Many of your past works have been noted for their strong sense of counterpoint and atmosphere. How did you approach structure and layering in Buoy?
I think of these as two different threads in my music. The focus on technique-forward composing, like counterpoint and process-based music. And, the focus on more emotion-forward composing, with an emphasis on nuance, atmosphere, and color. In different tracks, I lean more heavily in either direction. For instance, ‘Absence’ is a track heavily in the atmosphere direction, but I incorporate a formalistic, contrapuntal element with a long descending scale in the synth working against the arpeggiated piano. Or, ‘Addition’ is heavily in the formalistic direction, but I think a lot about the emotional and physical feeling of opening a cutoff filter against contracting number patterns.
Were there particular sonic references or influences—artists, places, or even non-musical inspirations—that shaped Buoy?

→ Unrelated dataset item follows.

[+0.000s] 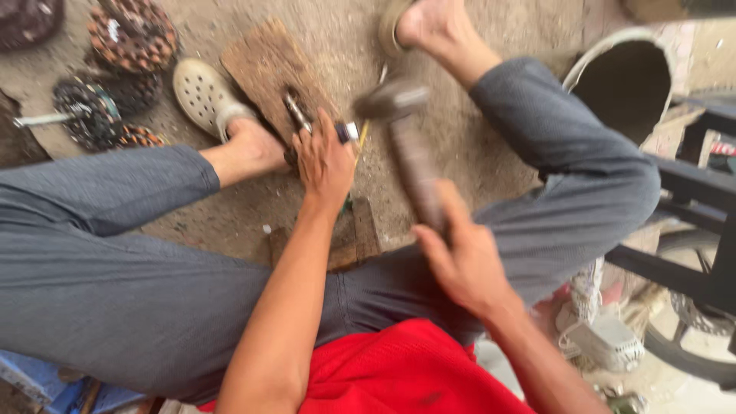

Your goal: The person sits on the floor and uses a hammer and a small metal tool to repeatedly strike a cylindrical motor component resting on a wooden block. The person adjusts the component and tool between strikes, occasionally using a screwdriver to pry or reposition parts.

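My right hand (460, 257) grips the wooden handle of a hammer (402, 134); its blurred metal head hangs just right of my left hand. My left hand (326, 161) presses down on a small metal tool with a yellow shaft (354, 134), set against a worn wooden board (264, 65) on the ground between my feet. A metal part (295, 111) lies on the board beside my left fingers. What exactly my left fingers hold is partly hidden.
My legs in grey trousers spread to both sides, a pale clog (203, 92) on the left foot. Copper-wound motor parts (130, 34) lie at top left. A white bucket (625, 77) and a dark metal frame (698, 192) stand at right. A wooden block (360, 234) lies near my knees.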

Well, part of why I never released a solo electronic album until now is that I couldn’t quite figure out what that would mean for me, and what kind of aesthetic space it would occupy. So much of the electronic music I loved was in some sort of experimental dialog with dance music. But, I could never find my way into creating my own music in this space. When I first came across Laurie Spiegel’s music after the 2012 reissue of The Expanding Universe, it was a bit of revelation: playing in the same pattern-based sandbox as the early minimalism I had been so influenced by but in the world of synths. Caterina’s Barbieri 2017 Patterns of Consciousness was also inspiring: pattern-based, drum-less synthesizer music using minimalist techniques. And, Aphex Twin’s Drukqs was an early inspiration and is kind of my eternal permission slip to put wildly different tracks on the same album. I’m kind of curious how people feel about how wide a gamut of music there is on this album – in my head, it all makes sense together!
Much of the album was conceived in the early months of the pandemic and shaped by that experience – the eerie and ominous weeks in Brooklyn with death tolls rising, sirens blaring, fear of what was to come, concern for our fellow New Yorkers; weeks of protesting in the streets; joyous long bike rides across town with my pregnant wife; a cross-country drive to see my grandmother in the days before she died; the anticipation of becoming a parent.
The title Buoy suggests something floating or drifting. How does that concept manifest in the music?
I was attracted to that word both for the qualities of floating and drifting (‘Drift’ is another track title) and for the qualities of uplift. Some of the tracks are chill and floaty, but some go to some darker places, and the idea of being able to go there and still be buoyed resonated with me. Also, I’ve spent a lot of time in the ocean over my life (in all kinds of conditions and all over the world), and I tend to be drawn to ocean metaphors.
What were some things that surprised you in making this record? What challenged you?
I guess a surprise is how so many of the tracks just seemed to fall in my lap out of improvisations vs. being pre-meditated about them. The tracks that are more modular synth-based, were mostly born out of building a patch and then stumbling on an idea or sound I like. Then, treating the patch like its own instrument and performing/improvising on it into my recording device over and over dozens of times (while kind of losing my mind) until I got the shape I wanted.
To close, as always, what are some of your favorite sounds in the world?
A distant train whistle, ice clinking a glass and getting higher in pitch with each sip, my 4-year-old daughter’s voice losing enunciation as she drifts off to sleep.